EXERCISE AIM:
Find the string "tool" in the records. Copy every line it appears in.

TASK MATERIAL:

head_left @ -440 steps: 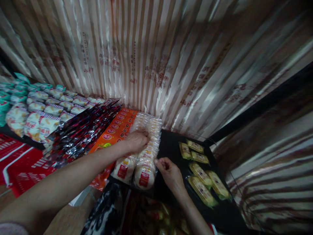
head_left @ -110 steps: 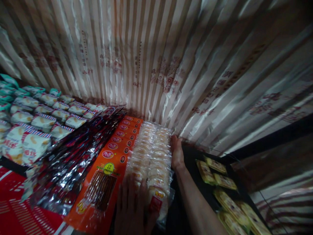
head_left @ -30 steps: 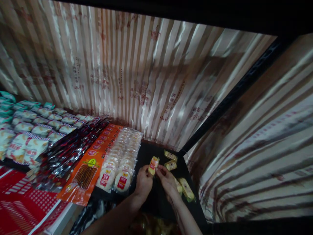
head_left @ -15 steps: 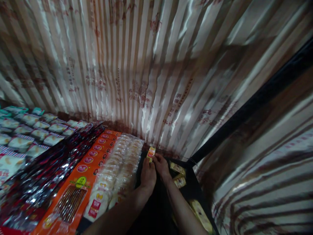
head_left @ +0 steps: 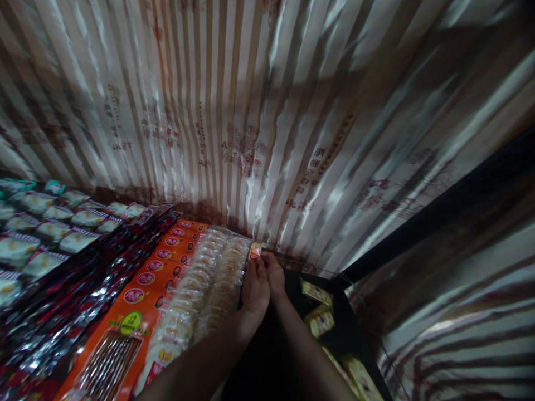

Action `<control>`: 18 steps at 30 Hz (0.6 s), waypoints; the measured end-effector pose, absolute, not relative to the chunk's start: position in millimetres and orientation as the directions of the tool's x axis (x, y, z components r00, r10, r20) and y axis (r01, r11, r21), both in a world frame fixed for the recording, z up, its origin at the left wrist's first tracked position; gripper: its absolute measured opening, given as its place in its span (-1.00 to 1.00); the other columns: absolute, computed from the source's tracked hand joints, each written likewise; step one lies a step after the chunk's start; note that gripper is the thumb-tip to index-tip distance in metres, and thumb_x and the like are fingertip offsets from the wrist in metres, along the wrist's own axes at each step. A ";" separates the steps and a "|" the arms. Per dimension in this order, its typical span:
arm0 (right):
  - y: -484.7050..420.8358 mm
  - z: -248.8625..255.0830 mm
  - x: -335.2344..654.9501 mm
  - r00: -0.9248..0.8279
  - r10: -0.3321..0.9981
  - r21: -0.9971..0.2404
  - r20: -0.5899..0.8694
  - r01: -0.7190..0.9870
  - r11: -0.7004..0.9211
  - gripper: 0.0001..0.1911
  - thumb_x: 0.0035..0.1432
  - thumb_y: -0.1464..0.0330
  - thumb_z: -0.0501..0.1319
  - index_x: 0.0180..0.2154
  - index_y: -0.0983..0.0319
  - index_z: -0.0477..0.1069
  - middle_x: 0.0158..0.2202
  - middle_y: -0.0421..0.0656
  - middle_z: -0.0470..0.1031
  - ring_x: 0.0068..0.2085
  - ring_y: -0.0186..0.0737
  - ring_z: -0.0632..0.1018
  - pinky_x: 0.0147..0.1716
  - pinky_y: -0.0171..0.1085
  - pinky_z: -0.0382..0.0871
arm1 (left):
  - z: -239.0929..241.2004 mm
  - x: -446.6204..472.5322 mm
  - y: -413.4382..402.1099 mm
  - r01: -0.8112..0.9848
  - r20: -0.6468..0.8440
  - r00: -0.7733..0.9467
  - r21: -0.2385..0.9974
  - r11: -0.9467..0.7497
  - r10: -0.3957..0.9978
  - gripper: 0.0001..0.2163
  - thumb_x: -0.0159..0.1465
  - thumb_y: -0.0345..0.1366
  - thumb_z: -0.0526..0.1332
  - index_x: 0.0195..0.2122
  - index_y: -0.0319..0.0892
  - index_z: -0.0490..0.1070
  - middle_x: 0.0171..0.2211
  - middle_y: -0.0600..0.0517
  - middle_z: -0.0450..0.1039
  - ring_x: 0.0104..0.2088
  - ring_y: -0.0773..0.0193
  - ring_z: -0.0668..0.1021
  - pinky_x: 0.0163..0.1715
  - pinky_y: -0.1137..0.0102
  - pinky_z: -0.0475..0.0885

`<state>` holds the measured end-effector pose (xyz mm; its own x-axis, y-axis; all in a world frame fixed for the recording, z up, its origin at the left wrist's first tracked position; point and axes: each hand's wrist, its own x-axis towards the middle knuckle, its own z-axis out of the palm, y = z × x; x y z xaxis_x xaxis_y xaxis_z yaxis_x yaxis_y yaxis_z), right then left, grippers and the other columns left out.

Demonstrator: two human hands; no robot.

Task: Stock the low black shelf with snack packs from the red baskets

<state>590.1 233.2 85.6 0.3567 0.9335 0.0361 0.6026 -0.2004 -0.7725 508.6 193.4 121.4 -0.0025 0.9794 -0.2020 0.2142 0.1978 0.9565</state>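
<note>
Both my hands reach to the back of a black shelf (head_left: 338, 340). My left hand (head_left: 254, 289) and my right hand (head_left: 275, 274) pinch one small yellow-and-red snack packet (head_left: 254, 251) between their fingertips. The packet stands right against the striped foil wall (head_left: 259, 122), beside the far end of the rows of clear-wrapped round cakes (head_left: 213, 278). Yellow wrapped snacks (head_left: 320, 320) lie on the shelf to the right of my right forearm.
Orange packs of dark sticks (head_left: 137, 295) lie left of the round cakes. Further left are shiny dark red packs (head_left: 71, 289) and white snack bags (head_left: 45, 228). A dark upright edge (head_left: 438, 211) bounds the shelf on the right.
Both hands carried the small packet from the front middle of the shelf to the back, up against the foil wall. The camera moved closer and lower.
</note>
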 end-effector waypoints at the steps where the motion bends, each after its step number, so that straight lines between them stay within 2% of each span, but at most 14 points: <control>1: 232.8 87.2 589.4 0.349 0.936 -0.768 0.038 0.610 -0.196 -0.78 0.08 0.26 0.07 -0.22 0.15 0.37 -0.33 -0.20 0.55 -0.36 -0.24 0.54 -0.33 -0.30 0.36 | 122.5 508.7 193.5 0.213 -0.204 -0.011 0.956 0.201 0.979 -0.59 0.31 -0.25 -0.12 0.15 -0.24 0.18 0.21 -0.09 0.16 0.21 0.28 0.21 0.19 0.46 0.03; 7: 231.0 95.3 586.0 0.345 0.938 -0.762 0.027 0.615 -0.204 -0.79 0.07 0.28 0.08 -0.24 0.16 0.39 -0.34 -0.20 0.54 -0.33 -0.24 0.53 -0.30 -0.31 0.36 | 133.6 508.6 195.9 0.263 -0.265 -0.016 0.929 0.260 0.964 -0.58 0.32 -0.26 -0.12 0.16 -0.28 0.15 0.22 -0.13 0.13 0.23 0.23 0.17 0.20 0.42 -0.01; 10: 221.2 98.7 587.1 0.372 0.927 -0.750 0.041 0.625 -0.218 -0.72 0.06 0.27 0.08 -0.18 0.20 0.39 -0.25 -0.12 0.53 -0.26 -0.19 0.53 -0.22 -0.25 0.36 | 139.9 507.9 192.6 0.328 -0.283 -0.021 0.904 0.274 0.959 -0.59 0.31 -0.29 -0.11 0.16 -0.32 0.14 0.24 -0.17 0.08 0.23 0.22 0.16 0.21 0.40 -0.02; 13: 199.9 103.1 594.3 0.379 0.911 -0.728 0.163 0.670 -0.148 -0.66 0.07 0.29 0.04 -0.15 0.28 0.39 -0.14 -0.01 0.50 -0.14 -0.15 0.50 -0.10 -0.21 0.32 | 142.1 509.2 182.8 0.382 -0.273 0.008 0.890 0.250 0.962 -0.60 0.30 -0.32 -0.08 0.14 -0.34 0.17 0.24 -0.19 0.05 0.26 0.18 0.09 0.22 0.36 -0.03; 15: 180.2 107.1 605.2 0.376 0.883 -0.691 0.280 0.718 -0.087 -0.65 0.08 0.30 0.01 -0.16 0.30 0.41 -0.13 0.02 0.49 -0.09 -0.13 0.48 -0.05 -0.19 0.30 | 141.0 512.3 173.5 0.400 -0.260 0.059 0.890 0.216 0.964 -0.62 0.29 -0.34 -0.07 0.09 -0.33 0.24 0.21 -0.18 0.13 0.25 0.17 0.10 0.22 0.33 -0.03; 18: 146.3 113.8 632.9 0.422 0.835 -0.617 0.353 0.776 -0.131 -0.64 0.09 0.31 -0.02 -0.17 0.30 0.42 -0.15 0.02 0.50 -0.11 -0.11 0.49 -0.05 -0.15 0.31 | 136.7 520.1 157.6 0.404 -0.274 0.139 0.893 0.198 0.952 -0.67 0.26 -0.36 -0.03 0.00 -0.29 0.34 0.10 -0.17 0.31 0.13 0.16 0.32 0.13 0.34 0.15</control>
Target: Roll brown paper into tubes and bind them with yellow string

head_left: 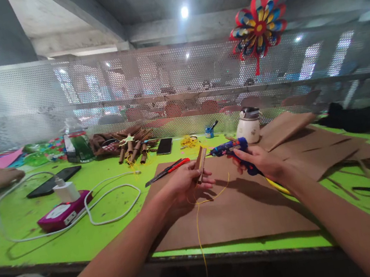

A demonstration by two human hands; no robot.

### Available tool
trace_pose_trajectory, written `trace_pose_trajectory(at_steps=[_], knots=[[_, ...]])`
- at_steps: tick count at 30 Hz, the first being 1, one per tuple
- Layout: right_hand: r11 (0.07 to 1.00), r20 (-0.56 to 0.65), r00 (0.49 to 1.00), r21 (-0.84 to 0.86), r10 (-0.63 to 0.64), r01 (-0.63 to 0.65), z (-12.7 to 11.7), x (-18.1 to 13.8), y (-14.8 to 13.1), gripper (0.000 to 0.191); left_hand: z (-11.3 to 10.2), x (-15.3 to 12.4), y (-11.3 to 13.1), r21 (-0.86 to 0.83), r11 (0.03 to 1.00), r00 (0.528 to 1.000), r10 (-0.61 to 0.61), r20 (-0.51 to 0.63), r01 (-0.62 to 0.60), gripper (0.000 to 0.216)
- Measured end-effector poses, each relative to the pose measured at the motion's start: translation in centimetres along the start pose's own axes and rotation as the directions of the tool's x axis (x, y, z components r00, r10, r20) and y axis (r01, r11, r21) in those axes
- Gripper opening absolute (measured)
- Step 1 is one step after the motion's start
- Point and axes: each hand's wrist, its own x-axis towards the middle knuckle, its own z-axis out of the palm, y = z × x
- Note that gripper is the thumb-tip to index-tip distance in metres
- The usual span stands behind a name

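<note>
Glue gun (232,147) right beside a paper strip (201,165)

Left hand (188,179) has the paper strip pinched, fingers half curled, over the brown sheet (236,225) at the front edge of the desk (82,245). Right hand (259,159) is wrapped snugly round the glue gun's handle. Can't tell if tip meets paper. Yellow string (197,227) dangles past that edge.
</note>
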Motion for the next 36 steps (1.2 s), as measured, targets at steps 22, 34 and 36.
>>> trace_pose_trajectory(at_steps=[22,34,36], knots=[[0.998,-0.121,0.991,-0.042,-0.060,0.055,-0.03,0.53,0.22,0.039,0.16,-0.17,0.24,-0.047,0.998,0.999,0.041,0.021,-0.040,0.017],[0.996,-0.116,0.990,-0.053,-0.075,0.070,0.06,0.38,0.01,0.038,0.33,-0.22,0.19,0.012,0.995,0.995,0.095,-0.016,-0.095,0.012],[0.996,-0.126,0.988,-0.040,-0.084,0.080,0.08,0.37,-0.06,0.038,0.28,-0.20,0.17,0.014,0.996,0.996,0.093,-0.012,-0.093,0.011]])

PROBLEM SOLUTION:
Action `<control>`: 18 steps at 30 Hz (0.6 s), waypoints; the measured end-effector pose, absolute, not relative to the chunk's start: position in millimetres and orientation as the directions of the tool's x axis (x, y, z components r00, r10, r20) and y axis (r01, r11, r21), both in a world frame fixed for the recording, z up, its origin at the left wrist's first tracked position; gripper: its absolute measured opening, given as its place in its span (-1.00 to 1.00); the other columns: absolute, computed from the source's tracked hand joints, each written likewise; step one lies a step after the chunk's start; note that gripper is the thumb-tip to index-tip distance in metres, and thumb_x and the like are fingertip offsets from the wrist in metres, along the wrist's own axes at each step. A ";" separates the steps and a "|" the arms. Per dimension in this order, its typical span:
### Available tool
- Measured end-effector poses, each relative to the pose measured at the motion's start: translation in centimetres along the start pose's own axes and rotation as the directions of the tool's x axis (x, y, z components r00, r10, r20) and y axis (r01, r11, r21) in those axes

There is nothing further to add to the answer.